| WHAT TO PRODUCE |
From the line with "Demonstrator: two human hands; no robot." through the line with "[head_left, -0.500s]", inclusive, return each line of the data below exactly and leave the rest out.

Records excerpted from a collection:
════════

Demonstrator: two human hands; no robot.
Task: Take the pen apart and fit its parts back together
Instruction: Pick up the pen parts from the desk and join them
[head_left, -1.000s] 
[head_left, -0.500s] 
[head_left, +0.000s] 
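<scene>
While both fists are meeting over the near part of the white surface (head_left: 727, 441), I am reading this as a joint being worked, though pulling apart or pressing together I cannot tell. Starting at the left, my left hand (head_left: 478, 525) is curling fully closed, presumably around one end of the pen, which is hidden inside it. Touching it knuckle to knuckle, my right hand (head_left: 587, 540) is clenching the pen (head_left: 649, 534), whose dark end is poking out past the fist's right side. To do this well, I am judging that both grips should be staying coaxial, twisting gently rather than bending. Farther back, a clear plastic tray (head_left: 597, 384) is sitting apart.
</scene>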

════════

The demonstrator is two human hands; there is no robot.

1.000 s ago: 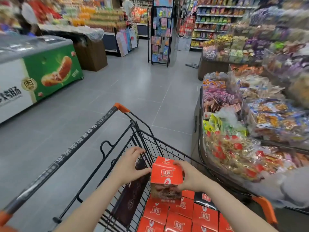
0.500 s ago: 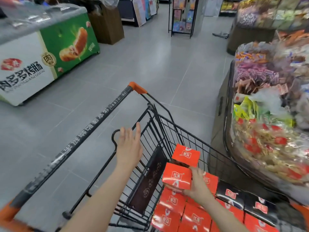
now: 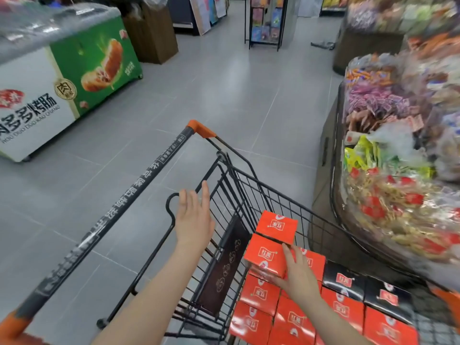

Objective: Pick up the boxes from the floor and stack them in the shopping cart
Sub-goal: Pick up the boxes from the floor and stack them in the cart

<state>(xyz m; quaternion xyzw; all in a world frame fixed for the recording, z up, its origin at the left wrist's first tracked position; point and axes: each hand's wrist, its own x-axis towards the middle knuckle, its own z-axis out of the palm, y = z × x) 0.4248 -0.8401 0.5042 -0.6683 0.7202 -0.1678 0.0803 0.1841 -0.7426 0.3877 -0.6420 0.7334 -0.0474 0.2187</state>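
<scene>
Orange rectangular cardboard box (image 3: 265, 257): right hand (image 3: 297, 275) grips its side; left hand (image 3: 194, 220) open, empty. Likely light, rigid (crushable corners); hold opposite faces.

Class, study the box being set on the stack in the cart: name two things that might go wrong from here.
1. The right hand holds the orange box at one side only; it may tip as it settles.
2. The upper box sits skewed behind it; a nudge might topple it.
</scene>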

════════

| OUTPUT FOR THIS EXERCISE |
Demonstrator: two human hands; no robot.
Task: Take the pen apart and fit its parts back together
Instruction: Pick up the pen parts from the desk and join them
[head_left, -1.000s] 
[head_left, -0.500s] 

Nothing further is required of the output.